[Data records]

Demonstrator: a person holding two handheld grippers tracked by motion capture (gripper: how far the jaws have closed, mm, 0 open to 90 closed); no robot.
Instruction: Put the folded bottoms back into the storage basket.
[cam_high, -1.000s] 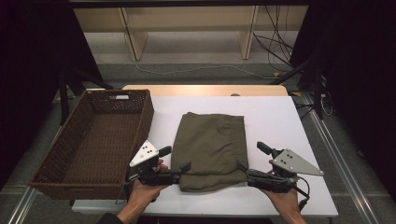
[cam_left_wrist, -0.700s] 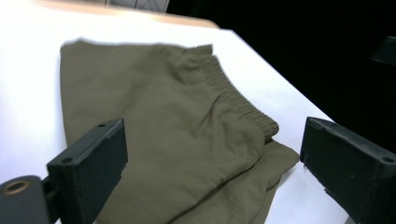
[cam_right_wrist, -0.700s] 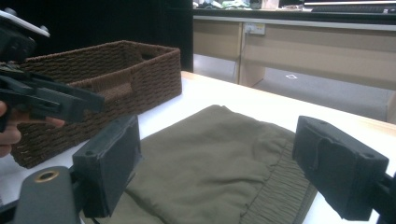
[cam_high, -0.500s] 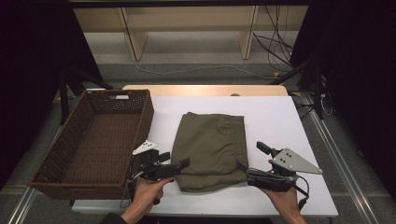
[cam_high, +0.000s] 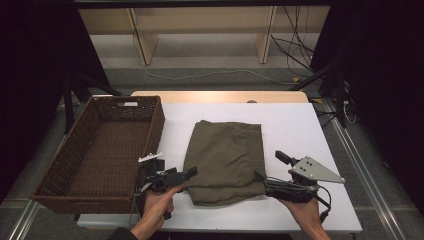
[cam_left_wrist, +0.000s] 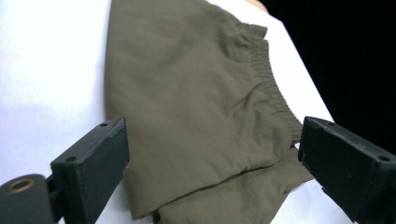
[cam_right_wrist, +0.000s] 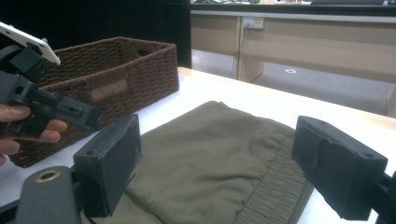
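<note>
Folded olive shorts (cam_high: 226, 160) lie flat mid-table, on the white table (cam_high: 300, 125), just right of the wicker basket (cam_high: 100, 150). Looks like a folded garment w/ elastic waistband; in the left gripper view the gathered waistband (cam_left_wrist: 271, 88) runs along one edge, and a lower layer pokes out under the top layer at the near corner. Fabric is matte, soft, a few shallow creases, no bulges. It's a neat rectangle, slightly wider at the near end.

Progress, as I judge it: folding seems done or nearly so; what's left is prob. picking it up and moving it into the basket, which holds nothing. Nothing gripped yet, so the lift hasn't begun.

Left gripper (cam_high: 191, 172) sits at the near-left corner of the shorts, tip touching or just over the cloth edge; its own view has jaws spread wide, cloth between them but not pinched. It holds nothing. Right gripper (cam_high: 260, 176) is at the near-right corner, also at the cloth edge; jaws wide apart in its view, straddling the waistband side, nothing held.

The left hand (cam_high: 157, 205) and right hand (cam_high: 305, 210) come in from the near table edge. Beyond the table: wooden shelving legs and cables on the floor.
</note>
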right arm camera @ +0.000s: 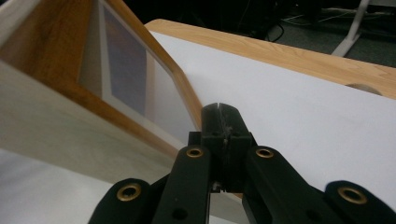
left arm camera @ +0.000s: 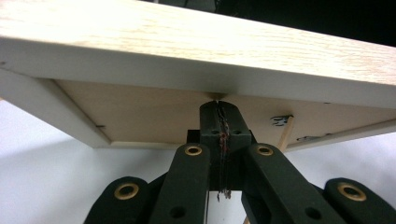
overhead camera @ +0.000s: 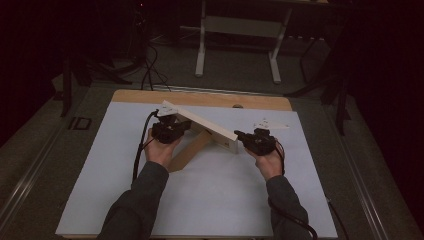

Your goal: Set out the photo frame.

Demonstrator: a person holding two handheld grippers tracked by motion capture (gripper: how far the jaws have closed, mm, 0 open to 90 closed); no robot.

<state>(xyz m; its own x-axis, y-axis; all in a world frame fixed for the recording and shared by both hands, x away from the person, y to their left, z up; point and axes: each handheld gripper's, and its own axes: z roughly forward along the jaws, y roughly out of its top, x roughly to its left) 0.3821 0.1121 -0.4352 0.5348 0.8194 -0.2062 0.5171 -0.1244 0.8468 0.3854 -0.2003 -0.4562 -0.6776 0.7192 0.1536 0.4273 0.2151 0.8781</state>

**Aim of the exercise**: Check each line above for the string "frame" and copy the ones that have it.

**Answer space**:
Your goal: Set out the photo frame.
<state>(xyz m; its own x-axis, y-axis; all in a world frame fixed for the recording and shared by both hands, x away from the person, y to their left, z up; point and axes: each handheld gripper's, and its own axes: z roughly forward along the jaws, y roughly out of its top, x roughly to its left) 0.3821 0.1121 -0.4352 0.5348 0.8194 -0.2062 0.5171 -0.1244 0.8468 0.3854 -0.2003 -0.4562 -0.6776 0.7192 0.1536 0.4273 0.2151 0.8781</state>

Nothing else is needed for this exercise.